Maloney Calls for Measures to Close the Gender Pay Gap
WASHINGTON – Joint Economic Committee (JEC) Ranking Member Carolyn Maloney (D-N.Y.) this week called on Congress to help close the gender pay gap by enacting legislation to raise the minimum wage, provide paid leave upon the birth or adoption of a child, ensure affordable day care and prohibit retaliation against employees who complain about gender wage discrimination.
In remarks before the Executive Women’s Council – established by JEC member Don Beyer (D-Va.) - Congresswoman Maloney noted that women’s median earnings are 78 percent of men’s, and that a gender pay gap exists at both the top and bottom of the pay scale.

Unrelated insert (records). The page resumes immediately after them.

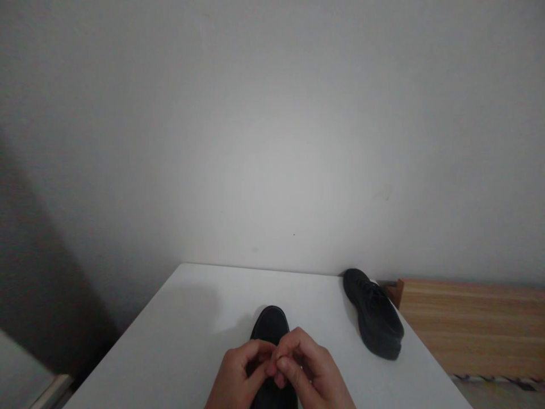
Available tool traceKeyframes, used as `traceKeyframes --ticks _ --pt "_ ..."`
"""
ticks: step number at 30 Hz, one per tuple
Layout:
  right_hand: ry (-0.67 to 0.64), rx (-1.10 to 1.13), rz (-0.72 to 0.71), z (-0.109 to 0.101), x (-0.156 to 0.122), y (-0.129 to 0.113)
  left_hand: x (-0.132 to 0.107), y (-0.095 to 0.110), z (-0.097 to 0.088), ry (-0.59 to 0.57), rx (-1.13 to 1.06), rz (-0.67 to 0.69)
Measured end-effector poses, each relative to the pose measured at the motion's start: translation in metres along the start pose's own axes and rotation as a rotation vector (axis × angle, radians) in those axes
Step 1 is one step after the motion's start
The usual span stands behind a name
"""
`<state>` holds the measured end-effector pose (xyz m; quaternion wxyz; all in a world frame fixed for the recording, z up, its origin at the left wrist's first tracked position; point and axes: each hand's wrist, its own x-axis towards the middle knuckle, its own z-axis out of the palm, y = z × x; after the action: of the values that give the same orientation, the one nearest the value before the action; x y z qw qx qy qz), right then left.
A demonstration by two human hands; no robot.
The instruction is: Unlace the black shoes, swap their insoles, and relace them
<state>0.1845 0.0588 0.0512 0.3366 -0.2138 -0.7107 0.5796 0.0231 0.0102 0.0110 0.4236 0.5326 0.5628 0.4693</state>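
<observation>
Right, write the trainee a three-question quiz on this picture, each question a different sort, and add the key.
1. True or false: the left hand and the right hand come together over the nearer shoe.
2. Where on the white table is the farther shoe?
A. By the left edge
B. By the right edge
C. In the middle
3. Fill in the blank: the toe of the nearer shoe points toward the ____, away from the person.

Key: 1. True. 2. B. 3. Wall.
</observation>
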Motion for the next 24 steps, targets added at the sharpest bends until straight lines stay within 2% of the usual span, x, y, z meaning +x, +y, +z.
traceKeyframes --ticks 3,7,10,13,16,19,24 --pt "0.002 -0.021 -0.025 0.008 0.006 -0.004 0.000 -0.006 0.002 0.030 0.031 0.021" --pt "-0.087 -0.049 -0.093 0.013 0.012 -0.017 -0.002 -0.012 0.002 0.071 0.033 0.095" --pt "-0.099 -0.067 -0.093 0.011 0.013 -0.018 -0.002 -0.012 0.001 0.029 -0.006 0.096" --pt "-0.055 -0.114 -0.085 0.004 0.011 -0.013 -0.001 -0.007 0.000 -0.047 -0.037 0.068" --pt "-0.001 -0.142 -0.130 -0.007 0.006 -0.007 0.000 -0.002 -0.002 -0.075 -0.093 0.004" --pt "0.069 -0.303 -0.116 -0.018 -0.001 0.001 0.000 0.000 -0.004 -0.067 -0.146 -0.049" --pt "-0.046 -0.608 -0.105 -0.027 -0.011 0.020 0.001 0.003 -0.005 -0.055 -0.077 -0.062"
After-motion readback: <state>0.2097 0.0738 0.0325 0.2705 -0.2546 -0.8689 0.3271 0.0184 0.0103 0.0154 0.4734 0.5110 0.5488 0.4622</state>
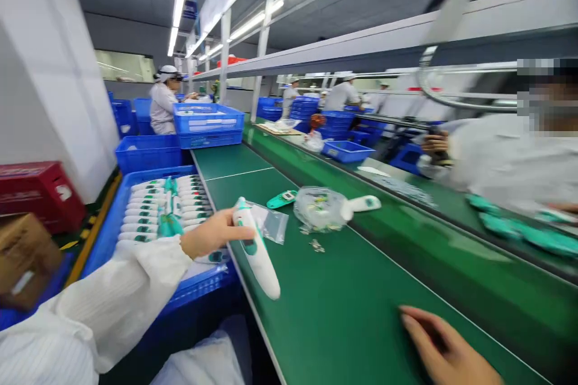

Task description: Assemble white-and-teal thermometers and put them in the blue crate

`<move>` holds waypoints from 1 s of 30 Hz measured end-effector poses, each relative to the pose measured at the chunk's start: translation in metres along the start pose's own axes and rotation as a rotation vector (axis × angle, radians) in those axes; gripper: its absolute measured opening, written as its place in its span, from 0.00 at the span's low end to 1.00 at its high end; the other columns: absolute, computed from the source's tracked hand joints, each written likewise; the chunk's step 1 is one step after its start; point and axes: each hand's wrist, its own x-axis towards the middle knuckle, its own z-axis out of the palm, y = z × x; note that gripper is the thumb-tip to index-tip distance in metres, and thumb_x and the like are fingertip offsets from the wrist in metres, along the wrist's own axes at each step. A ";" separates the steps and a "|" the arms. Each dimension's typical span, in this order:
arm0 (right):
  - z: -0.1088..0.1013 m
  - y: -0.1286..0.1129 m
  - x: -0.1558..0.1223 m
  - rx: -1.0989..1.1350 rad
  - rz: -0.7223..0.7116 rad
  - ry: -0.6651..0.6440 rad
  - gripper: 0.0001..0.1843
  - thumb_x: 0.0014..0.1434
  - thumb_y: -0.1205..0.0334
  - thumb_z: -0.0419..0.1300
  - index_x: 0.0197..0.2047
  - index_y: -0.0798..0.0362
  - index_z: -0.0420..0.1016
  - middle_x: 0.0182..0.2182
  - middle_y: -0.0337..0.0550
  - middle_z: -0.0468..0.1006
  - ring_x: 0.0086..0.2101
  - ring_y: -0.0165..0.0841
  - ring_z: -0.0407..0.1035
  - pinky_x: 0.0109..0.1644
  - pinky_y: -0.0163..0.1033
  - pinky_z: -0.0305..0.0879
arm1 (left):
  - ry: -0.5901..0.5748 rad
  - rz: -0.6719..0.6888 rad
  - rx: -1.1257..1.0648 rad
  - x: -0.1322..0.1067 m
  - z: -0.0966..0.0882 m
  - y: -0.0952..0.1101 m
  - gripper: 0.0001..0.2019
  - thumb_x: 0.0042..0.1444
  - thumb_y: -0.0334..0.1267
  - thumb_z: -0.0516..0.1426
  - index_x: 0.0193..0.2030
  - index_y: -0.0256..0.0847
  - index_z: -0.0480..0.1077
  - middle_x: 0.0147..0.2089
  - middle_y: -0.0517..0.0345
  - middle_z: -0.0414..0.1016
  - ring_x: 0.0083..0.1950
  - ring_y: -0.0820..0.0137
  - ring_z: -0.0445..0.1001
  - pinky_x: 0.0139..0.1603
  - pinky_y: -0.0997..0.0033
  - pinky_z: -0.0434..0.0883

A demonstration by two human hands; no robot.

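A long production room is seen from the head camera, lit by ceiling strip lights, with a green belt-covered tabletop (343, 325) running away between stacks of blue plastic crates (208, 123). Co-workers in white garments are seen along the line, and one co-worker (497, 162) sits close by at the right edge.

A white-and-teal handheld device (258, 258) is held over the near edge of the tabletop. Its long axis is slanted diagonally, with the narrow teal-marked end pointed up and away and the broad white end pointed down toward the wearer. Whether that end touches the belt cannot be told. It is gripped by the left hand (212, 234), whose fingers (239, 230) are closed around its upper part.

The right hand (445, 346) is laid low on the green surface, its fingers (410, 316) loosely extended and holding nothing. A blue tray (103, 246) packed with rows of similar white devices is set just beside the left hand. A small clear bag (271, 221) lies touching the device, and a crumpled plastic bag of parts (318, 209) lies farther along the belt.
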 end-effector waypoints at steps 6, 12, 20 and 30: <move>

“Our report shows that women’s role in the workplace has changed dramatically in recent decades,” Maloney said. “But the fact is that our economic policies have not always kept up.”
Following are the Congresswoman’s remarks as prepared for delivery:
Thank you all so very much for including me today with this remarkable group of women. And special thanks to Congressman Don Beyer for organizing this event. Don is an excellent, active and well-informed member of the Joint Economic Committee. I am enjoying having the chance to work with him.
I was pleased to see that Don’s invitation letter for this event mentions “the Woman Dividend.”
As Julie Bloecher and Kiersten Salander have just pointed out -- when it comes to business – having women on your board pays some very real dividends. For instance, according to research by the non-profit organization Catalyst: “On average, companies with the highest percentages of women board directors outperformed those with the least by 53 percent.” So - the “woman dividend” is not just a phrase – it’s a fact.
I am here today as the Ranking Member of the Joint Economic Committee – the JEC. I am proud that I was also the first female Chair of the Committee in 2009.The JEC was established by Congress to study and to provide information about the US economy. My staff and I strive to produce reliable, factual information that can help members of Congress craft better solutions to the problems facing American families today.
Just before Mother’s Day, the JEC released a report titled “How Working Mothers Contribute to the Economic Security of American Families.” The report found that there have been vast changes in the workplace over the past 50 years. For example, in 1965 only one-third of mothers worked outside the home. Today, more than two-thirds do. The study found that working mothers collectively brought home $960 billion in 2013. It also revealed that in a typical – median – family, a mother contributes fully 40 percent of her household’s income.
Families rely on this income! So making sure that women are treated fairly in the workplace isn’t just a women’s issue – it’s a family issue.
Our report shows that women’s role in the workplace has changed dramatically in recent decades. But the fact is that our economic policies have not always kept up. Later this month, the Joint Economic Committee will release a report that looks more broadly at women in the workforce. It will explore difficult issues like the “Gender Pay Gap.”
In 1965, a typical – median -- woman earned 60 cents for every dollar earned by a man. And today - a typical woman working full time, year round - earns 78 cents for every dollar earned by her male counterpart. That’s an improvement – but that’s still a 22-percent “pay gap” - one that represents more than $10,000 annually to a typical woman and her family. If that pay gap did not exist, it could make a major difference in the life of an entire family. For instance, if that “missing” amount were deposited into a retirement savings account each year over the course of a 40-year career, a typical woman could accumulate an additional $1.8 million.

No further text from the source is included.